Na próxima sexta-feira, dia 5, às 10 horas, na sala 2077 do Instituto de Ciências Exatas da UFMG, o Programa de Pós-Graduação em Ciência da Computação (PPGCC) da UFMG promoverá, como parte da série “Seminários da Pós”, uma palestra com o pós-doutorando do Departamento de Ciência da Computação (DCC), David Perera, orientando do professor do DCC Haniel Moreira Barbosa, intitulada “Ambiguity and Invariance in Machine Listening”. A palestra é aberta ao público interessado e não requer inscrição prévia.
Abstract: Machine listening is a growing field with several important industrial applications such as security (e.g., audio surveillance), manufacturing industry (e.g., predictive maintenance) and bioacoustics (e.g., ecosystem evolution tracking). It covers a wide array of tasks with practical interest: audio captioning, sound source localization, speech separation… Many tasks in this field are ambiguous (i.e., they are supervised tasks where the relation between input and target is non-deterministic). Ambiguous tasks challenge the use of single-prediction neural networks, which is customary in the supervised setting.

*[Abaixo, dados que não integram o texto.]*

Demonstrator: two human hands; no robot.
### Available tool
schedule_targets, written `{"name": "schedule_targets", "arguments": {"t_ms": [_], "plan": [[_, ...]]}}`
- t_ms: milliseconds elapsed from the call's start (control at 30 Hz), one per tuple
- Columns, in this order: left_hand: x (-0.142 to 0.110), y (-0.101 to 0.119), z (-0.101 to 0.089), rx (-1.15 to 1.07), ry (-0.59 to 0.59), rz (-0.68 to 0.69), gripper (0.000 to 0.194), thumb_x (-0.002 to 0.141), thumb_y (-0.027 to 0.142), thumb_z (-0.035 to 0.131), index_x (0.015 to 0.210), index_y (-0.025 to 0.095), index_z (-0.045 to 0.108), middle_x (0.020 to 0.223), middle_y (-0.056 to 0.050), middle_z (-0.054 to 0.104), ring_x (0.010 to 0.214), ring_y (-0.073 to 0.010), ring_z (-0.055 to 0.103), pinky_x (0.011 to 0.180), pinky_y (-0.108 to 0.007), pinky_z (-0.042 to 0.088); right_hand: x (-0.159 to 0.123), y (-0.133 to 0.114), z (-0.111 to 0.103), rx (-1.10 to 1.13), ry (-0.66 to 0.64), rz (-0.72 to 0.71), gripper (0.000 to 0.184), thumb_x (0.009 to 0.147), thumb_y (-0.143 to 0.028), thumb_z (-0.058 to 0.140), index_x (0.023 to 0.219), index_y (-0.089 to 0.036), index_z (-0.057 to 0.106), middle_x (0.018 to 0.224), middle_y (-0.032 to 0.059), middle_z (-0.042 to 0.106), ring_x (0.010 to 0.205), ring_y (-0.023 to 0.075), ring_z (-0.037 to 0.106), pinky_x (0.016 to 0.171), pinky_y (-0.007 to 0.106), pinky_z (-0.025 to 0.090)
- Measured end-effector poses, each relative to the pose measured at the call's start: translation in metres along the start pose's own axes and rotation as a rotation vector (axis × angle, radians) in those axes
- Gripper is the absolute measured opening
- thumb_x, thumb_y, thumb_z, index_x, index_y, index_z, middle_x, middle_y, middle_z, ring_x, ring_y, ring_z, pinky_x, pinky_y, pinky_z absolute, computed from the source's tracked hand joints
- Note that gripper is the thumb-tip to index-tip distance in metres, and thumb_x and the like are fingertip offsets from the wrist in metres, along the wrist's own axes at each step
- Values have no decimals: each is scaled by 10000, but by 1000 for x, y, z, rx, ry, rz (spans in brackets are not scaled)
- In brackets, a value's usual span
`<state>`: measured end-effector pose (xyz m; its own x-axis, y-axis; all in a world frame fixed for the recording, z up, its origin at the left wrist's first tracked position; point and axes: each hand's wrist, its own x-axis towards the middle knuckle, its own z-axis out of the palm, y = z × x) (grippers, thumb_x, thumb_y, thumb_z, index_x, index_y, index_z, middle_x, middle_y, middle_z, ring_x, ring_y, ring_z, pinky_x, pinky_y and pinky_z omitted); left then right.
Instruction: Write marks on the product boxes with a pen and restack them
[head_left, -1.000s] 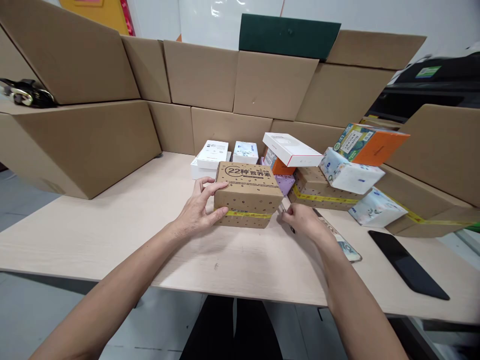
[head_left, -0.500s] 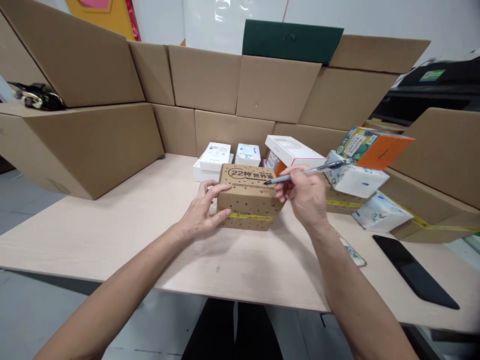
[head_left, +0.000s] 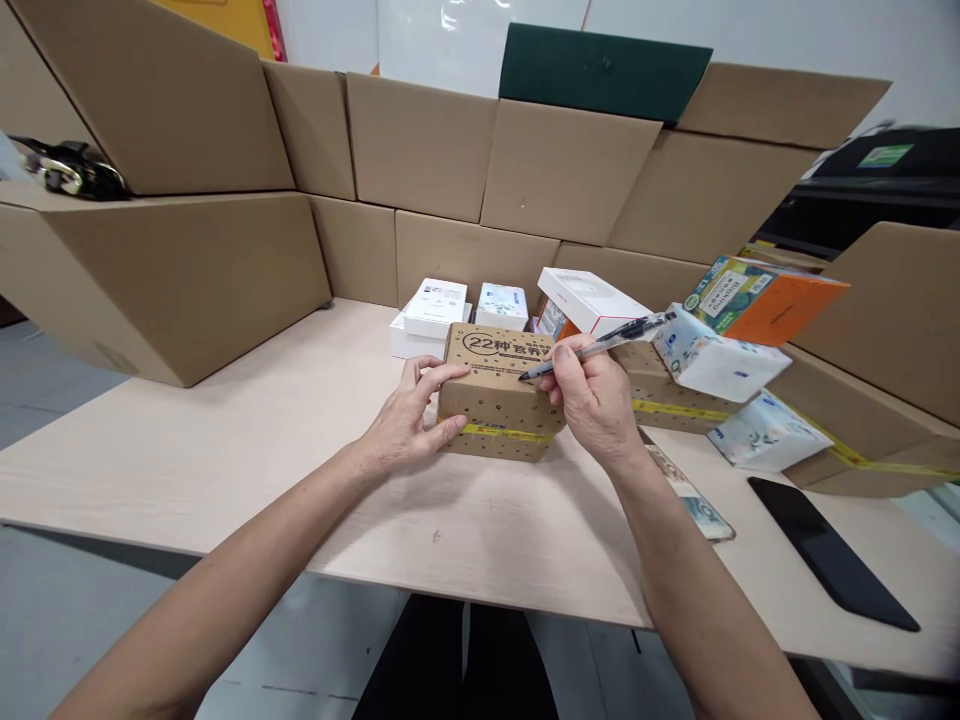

In order to mitigate ambiguity, we use Multiple Choice Learning (MCL), a framework that trains a multi-head neural network to provide a small set of plausible and diverse predictions, using a competitive scheme that promotes the specialization of the predictions in distinct regions of the prediction space. We focus on two extensions of this method, which illustrate its flexibility and demonstrate its effectiveness for machine listening, both from the empirical and the theoretical point of view. First, we show how simulated annealing, an optimization procedure inspired by the cooling of materials, can be leveraged to guide the trained network closer to an optimal solution of the MCL objective. Second, we show how to extend the discrete predictions of MCL to build a non-sparse estimator of the target probability distribution that has strong asymptotic convergence guarantees. Through these examples, we demonstrate that MCL is a powerful and versatile training scheme, which offers a wide array of applications and features interesting connections with the literature.
Keywords: multiple choice learning, machine listening.